[Exercise prompt]
Quote the whole listing verbatim.

[[ Exercise data open ]]

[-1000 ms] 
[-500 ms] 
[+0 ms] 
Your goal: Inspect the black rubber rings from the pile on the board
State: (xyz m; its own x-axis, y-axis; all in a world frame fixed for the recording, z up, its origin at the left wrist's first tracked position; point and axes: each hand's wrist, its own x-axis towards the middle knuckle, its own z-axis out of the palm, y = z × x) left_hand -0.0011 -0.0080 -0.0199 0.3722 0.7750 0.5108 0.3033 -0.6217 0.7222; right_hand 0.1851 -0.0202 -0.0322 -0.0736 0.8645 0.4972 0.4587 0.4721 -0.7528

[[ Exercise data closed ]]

[Output of the task]
[-1000 ms] 
[-500 ms] 
[+0 ms] 
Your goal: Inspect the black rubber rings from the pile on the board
State: (xyz m; its own x-axis, y-axis; all in a world frame fixed for the recording, z up, its origin at the left wrist's first tracked position; point and axes: each hand's wrist, its own x-axis towards the middle knuckle, its own z-axis out of the palm, y = z × x) left_hand -0.0011 -0.0080 -0.0199 0.3722 0.7750 0.5108 0.3033 -0.6217 0.7222; right_hand 0.1851 -0.0202 -0.0322 -0.0736 0.8645 0.4972 0.4587 0.4721 -0.7528

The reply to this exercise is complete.